#### Exercise details
Reproduce precisely the lines of the listing below, starting with the line that contains "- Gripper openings" and stopping after the line that contains "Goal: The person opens"; include nothing else.
=== Records for this task ===
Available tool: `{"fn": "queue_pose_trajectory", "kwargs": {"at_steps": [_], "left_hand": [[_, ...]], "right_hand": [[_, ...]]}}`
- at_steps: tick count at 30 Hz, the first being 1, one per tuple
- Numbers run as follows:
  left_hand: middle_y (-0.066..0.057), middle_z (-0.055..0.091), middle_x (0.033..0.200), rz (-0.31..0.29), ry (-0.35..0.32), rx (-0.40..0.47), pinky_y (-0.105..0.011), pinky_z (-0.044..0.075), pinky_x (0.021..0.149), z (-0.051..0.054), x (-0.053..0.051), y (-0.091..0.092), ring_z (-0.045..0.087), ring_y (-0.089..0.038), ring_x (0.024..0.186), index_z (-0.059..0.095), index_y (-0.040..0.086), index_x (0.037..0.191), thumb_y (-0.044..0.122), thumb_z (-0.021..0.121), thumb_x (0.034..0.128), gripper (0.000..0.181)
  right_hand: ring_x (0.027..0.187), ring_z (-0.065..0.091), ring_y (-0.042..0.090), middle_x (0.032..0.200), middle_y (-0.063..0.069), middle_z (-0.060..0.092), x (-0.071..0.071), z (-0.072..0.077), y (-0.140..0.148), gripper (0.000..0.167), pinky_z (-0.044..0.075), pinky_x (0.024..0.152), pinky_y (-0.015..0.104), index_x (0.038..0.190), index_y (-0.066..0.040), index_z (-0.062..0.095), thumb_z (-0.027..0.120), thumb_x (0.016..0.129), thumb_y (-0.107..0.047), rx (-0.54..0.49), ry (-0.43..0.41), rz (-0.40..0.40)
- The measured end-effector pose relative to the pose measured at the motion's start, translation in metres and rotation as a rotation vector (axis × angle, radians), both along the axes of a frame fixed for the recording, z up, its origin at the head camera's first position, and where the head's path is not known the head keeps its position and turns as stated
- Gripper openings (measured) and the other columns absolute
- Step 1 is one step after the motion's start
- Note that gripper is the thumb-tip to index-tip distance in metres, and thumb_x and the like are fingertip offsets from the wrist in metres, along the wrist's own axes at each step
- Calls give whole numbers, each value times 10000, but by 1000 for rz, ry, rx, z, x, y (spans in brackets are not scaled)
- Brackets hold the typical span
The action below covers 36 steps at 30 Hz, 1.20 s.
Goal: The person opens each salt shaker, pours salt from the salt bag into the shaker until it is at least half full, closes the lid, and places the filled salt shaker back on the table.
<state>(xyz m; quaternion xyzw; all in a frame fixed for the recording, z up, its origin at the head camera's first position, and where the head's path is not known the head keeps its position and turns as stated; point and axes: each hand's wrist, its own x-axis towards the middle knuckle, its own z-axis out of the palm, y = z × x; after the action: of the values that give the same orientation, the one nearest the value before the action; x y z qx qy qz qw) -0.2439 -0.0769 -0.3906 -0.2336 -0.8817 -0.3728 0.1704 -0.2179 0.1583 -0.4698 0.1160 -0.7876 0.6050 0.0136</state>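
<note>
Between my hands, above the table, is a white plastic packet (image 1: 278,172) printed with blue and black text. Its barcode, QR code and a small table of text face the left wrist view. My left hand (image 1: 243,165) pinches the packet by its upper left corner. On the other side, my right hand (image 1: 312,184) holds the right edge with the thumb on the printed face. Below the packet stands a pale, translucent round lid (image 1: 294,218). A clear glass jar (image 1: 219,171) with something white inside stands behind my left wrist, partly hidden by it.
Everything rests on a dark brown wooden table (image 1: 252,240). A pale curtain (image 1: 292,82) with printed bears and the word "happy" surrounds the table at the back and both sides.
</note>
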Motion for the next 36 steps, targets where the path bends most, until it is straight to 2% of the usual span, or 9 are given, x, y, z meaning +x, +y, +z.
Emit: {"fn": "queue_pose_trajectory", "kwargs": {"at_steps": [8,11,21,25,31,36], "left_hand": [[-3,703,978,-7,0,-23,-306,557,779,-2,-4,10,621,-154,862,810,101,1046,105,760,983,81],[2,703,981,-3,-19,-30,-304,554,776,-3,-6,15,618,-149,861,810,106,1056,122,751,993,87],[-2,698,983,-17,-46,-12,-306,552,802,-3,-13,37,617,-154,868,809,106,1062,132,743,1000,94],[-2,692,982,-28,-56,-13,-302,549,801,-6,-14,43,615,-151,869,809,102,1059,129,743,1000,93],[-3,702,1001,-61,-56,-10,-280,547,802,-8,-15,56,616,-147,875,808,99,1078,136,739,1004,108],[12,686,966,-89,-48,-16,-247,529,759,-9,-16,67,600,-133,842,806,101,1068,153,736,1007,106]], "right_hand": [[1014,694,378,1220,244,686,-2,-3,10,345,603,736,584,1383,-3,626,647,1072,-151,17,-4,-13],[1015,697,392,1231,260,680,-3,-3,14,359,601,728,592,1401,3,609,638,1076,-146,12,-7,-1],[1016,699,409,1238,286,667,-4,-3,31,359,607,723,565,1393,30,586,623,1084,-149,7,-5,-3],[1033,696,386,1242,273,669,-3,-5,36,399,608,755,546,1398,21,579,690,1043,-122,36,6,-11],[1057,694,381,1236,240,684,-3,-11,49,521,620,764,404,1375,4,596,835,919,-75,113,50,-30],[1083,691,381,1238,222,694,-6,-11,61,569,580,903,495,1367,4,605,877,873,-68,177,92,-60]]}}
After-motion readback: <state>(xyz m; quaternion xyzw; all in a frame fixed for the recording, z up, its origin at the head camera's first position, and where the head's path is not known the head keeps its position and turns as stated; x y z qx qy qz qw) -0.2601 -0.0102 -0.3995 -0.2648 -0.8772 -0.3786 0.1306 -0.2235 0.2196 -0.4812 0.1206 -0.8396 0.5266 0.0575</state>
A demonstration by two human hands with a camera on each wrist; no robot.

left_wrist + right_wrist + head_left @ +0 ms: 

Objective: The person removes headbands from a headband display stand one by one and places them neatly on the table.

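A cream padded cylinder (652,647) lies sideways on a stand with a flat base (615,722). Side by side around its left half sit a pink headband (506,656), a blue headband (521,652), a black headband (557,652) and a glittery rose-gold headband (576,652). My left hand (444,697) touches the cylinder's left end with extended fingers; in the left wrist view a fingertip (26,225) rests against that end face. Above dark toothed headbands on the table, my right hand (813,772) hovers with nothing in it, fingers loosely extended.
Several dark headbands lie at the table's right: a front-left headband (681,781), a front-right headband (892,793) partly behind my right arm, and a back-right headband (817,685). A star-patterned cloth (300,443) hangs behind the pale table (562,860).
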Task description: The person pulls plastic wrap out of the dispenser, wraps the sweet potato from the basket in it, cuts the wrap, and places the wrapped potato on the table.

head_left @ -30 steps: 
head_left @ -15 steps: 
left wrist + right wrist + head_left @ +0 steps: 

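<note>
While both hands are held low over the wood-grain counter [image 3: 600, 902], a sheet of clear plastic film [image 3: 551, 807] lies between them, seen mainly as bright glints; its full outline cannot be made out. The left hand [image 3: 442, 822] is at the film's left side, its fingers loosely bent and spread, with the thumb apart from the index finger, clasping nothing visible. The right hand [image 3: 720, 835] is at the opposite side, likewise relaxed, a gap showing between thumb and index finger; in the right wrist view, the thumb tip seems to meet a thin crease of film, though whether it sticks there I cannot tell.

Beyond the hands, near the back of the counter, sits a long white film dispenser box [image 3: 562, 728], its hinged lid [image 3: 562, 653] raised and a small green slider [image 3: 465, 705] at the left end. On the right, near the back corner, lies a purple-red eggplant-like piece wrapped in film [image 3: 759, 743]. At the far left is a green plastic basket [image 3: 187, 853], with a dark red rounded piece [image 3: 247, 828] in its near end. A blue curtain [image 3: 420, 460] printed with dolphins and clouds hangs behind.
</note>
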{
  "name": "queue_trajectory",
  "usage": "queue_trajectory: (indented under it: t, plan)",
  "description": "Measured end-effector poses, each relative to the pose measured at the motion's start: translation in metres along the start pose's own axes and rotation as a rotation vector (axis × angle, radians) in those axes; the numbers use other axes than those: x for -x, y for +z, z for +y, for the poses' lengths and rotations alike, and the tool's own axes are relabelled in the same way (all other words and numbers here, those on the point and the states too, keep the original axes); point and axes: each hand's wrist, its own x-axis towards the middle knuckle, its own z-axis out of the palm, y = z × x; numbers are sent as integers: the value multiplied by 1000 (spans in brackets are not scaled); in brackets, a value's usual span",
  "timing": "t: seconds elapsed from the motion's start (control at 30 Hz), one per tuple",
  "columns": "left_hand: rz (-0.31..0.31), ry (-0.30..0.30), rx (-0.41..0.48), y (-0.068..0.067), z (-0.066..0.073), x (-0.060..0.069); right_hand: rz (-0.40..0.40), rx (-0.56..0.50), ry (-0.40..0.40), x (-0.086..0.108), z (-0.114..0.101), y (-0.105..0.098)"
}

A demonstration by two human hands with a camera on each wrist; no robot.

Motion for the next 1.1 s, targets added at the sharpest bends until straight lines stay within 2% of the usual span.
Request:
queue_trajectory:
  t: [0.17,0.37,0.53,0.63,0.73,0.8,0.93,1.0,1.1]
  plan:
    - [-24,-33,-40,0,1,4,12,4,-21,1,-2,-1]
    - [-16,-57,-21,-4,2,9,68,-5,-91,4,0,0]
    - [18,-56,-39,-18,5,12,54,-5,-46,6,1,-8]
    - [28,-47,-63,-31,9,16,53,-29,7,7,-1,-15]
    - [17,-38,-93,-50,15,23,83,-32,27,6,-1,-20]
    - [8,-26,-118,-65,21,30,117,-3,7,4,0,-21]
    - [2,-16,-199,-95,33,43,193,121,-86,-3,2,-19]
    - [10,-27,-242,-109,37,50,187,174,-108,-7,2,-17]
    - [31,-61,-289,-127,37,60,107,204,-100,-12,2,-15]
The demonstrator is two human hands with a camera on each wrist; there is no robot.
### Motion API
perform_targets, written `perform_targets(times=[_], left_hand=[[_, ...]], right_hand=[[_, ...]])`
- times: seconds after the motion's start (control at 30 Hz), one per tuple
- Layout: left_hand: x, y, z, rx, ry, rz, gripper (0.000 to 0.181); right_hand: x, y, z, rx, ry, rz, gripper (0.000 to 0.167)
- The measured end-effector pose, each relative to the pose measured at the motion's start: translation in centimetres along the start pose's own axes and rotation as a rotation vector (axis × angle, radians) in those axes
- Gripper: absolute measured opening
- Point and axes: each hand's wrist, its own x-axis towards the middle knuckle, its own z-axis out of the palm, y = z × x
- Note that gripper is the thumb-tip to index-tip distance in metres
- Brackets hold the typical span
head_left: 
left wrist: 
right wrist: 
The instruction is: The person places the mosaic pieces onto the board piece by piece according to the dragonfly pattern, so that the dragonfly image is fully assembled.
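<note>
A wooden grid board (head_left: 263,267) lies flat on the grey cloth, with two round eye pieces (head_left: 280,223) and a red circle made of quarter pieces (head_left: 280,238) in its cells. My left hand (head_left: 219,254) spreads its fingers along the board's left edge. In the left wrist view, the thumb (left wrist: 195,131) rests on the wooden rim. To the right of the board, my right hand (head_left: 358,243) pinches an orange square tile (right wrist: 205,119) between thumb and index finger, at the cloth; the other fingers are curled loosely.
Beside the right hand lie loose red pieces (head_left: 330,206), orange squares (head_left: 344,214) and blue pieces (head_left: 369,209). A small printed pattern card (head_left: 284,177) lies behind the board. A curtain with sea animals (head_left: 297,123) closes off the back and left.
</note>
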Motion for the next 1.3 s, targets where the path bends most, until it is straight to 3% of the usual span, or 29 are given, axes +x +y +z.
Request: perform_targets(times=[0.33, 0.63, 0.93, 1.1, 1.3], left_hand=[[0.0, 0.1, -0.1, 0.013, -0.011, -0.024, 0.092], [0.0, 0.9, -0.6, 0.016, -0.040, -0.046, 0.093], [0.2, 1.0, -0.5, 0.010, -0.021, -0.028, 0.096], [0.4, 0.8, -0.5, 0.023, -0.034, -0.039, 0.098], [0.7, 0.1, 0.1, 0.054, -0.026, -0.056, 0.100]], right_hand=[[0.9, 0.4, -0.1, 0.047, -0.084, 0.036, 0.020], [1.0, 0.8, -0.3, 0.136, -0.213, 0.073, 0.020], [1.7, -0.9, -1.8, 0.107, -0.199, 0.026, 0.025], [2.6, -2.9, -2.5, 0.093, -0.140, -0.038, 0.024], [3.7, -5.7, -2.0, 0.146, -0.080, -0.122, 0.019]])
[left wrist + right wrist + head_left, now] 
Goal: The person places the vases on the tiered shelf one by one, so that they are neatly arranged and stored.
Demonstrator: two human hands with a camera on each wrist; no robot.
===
#### Solution for this task
- Gripper openings (measured) and the other columns absolute
- Step 1 is one step after the motion's start
- Note that gripper is the thumb-tip to index-tip distance in metres, and thumb_x and the like are fingertip offsets from the wrist in metres, along the wrist's own axes at each step
- Calls give whole numbers, each value times 10000, but by 1000 for rz, ry, rx, z, x, y (spans in brackets are not scaled)
- Brackets hold the typical span
The action below covers 36 steps at 30 Hz, 1.20 s.
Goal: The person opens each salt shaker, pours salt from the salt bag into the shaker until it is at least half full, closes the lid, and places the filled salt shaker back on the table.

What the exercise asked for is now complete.